Vislumbra-se, assim, a possibilidade de operacionalizar uma dinâmica que assimile tanto o
princípio da Integralidade quanto o da Eqüidade, na perspectiva do SUS e dos Direitos
Humanos.
Essa lógica, centrada na singularidade do ser humano e na cidadania da pessoa, supera o
modelo assistencial hegemônico, inspirado na presunção de periculosidade, que faz com
que tais pessoas sejam segregadas no HCTP até que cesse o perigo que anunciam.
Considerações finais
A Reforma Psiquiátrica não tem contemplado a reorientação das práticas assistenciais
desen volvidas no âmbito dos HCTP. A manutenção do modelo hegemônico de atenção
psiquiátrica aos loucos infratores tem favorecido uma assistência custodial, impossibilitando
mudanças que venham a integrar a pessoa à sua comunidade e, especialmente, o respeito
aos direitos individuais previstos pela Constituição de 1988. Considera-se que os
dispositivos do Código Penal que criaram a inimputabilidade e a medida de segurança estão
ultrapassados e inadequados, necessitando de mudanças que passem a considerar todas
as pessoas como efetivamente iguais perante a lei, sem a inimputabilidade ou
irresponsabilidade e a medida de segurança.
Na administração do HCTP, o Estado incorpora a demanda punitivo-segregacionista
produzida socialmente, voltando-se para os internos com uma estrutura alicerçada na
violência, amparada pelo medo, controladora e reprodutora da desconfiança. Assim, o que
se evidencia é a presença de uma tradição fundada na negação dos direitos humanos dos
pacientes psiquiátricos que não contam com uma rede de serviços de atenção à saúde
22
mental estruturada, capaz de prestar assistência de forma contínua e integral. São escassas
as políticas públicas de promoção à saúde mental, de promoção à convivência familiar e de
prevenção aos transtornos mentais.
Mesmo o Programa Saúde da Família (PSF), implementado a partir de 1994, como proposta
de reorientação da atenção básica, não tem propiciado, de forma sistemática, uma atenção
à saúde mental nas comunidades assistidas. Evidencia-se, assim, a pertinência da
discussão e da integração de ações entre o Ministério da Justiça e o Ministério da Saúde,
com participação, em todos os níveis, de representantes do Ministério Público, do Poder
Judiciário, da sociedade civil, dos profissionais de saúde, entre outros.

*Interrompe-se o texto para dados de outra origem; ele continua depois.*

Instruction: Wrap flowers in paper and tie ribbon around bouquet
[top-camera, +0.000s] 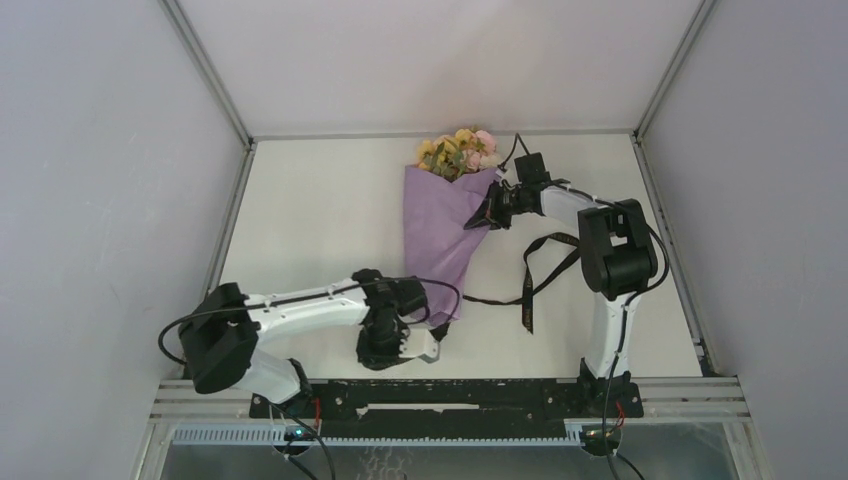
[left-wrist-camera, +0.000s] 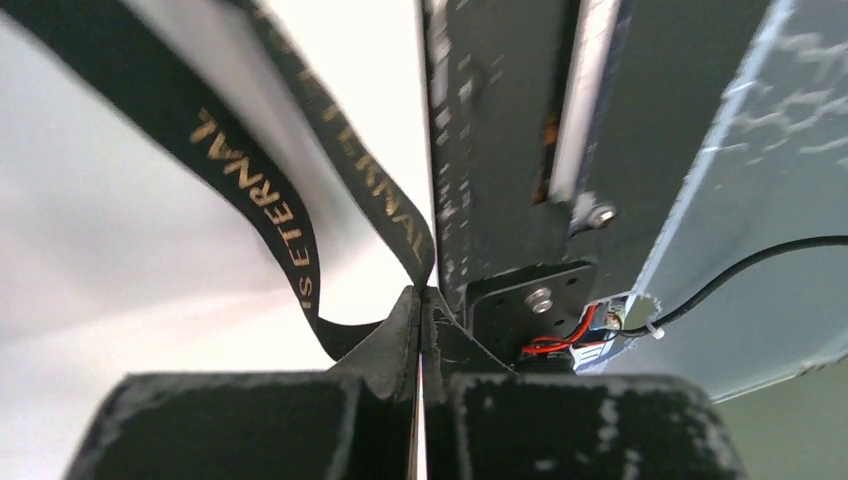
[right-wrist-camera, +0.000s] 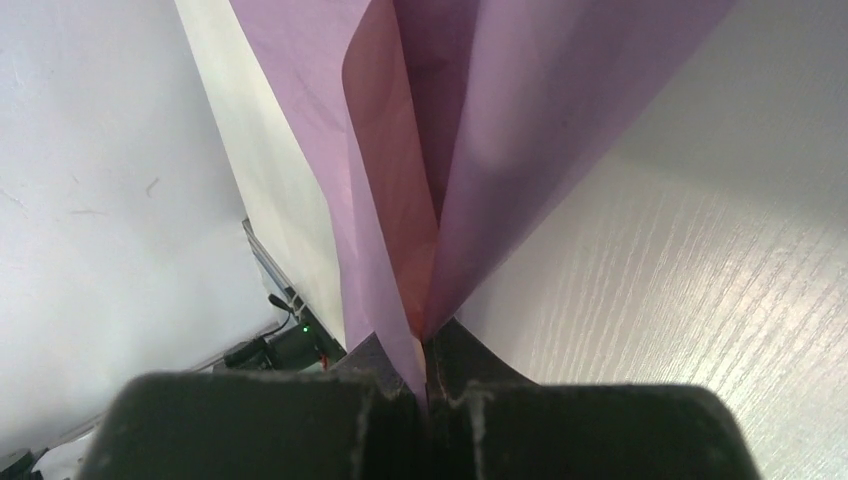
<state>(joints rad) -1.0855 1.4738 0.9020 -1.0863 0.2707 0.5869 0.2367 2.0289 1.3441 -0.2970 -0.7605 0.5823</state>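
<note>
Ribbon (top-camera: 527, 310) trailing beside bouquet (top-camera: 445, 230), grey walls (top-camera: 100, 150) around

Bouquet (top-camera: 440, 190): one.
Paper (top-camera: 445, 240): one lilac sheet, rolled to a cone.
Flowers (top-camera: 458, 152): one bunch; the single blooms are too small to count exactly.
Ribbon (top-camera: 545, 262): one black band.
Robot arms: two, the left arm (top-camera: 300, 308) and the right arm (top-camera: 560, 200).
Claws: two, the left claw (left-wrist-camera: 421, 300) and the right claw (right-wrist-camera: 425, 350), each with two fingers.
Surface (top-camera: 320, 210): one.

Lab test cell: grey panel walls (top-camera: 100, 170), white table (top-camera: 320, 220).
</note>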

Justifica-se, ademais,
a inclusão do tema na formação dos profissionais de saúde, visando a potencializar os
contatos destes com as famílias, seja no âmbito da unidade de saúde ou nos espaços
comunitários, para a identificação dos casos e para o desenvolvimento da cidadania por
meio de uma abordagem dialógica 21. Salienta-se, sobretudo, a importância de trazer para a
instância de formação dos operadores jurídicos a perspectiva do direito à saúde 22.

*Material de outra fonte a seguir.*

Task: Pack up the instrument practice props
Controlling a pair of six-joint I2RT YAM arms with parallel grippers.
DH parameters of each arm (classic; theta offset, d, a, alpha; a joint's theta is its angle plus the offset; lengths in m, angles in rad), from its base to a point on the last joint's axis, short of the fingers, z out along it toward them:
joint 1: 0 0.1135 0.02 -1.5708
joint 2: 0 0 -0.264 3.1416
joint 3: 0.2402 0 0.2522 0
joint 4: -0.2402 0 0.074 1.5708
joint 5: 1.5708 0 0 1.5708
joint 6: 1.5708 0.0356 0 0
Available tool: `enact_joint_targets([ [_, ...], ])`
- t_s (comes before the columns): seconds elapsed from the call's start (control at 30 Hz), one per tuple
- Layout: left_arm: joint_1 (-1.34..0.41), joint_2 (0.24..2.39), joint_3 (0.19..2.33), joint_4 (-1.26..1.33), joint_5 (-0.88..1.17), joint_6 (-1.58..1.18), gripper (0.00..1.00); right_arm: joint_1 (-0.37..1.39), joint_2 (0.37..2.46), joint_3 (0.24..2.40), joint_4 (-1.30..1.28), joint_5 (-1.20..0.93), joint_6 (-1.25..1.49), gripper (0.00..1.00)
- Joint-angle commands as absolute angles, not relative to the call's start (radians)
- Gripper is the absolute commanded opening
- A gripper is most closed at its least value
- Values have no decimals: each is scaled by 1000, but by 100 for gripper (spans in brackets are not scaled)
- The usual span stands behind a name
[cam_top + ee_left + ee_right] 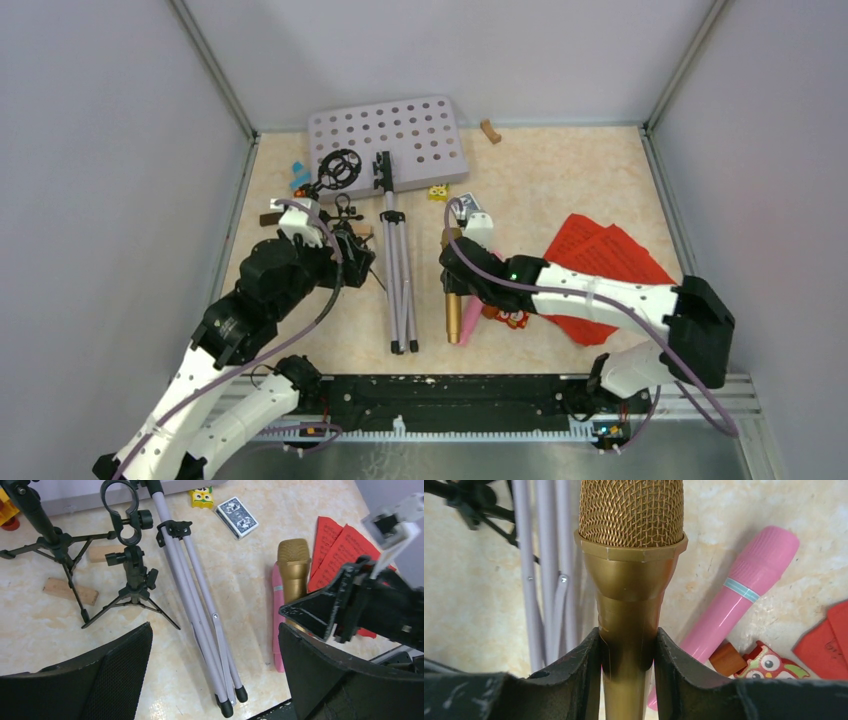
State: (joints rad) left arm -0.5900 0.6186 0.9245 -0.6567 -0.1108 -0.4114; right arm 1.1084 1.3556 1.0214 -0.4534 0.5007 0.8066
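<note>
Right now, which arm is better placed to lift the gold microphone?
Right. The right gripper is closed around the handle of the gold microphone. The left gripper hangs open near the black mic tripods, on the far side of the silver tripod pole.

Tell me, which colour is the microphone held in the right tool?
The microphone is gold, mesh head included; the right wrist view shows it best.
</note>
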Motion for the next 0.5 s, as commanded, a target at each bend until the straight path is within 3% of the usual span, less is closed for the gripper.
enact_joint_targets([
  [0.0,-591,605,919,-664,-167,-425,99,1055,1460,1017,-379,415,897,0],
  [0.27,-591,587,910,-668,-169,-420,99,984,1668,1016,-285,289,950,0],
  [0.47,-591,583,900,-677,-181,-412,99,983,1739,1062,-311,275,923,30],
])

Embora o direito à saúde tenha sido assimilado de diferentes formas ao longo do século XX,
entende-se que a política de saúde mental deve ser baseada em princípios mais equânimes,
observando-se a promoção da saúde dentro do espectro de políticas econômicas e sociais.
Assim, o tema do direito à saúde das pessoas com transtorno mental autoras de delitos
corresponde a um direito social a ser perseguido 22.
Cabe aos agentes do Estado a materialização da responsabilidade no cumprimento da
função social a ele destinada. Nesse sentido, o Estado, em co-responsabilidade com a
sociedade, deve promover a efetiva reorientação do modelo de atenção à saúde das
pessoas com transtorno mental autoras de delitos.
Dentre os instrumentos de proteção e defesa dos direitos humanos das pessoas com
transtornos mentais encontra-se a Lei nº. 10.216/2001, a qual assimilou os princípios e os
objetivos da Reforma Psiquiátrica. Nesse sentido, considera-se fundamental estender os
benefícios dessa legislação aos internos e egressos de HCTP, de forma a promover a
integralidade e a humanização dos serviços prestados a essas pessoas, o respeito a seus
direitos e a melhoria da qualidade de suas vidas, na perspectiva dos direitos humanos.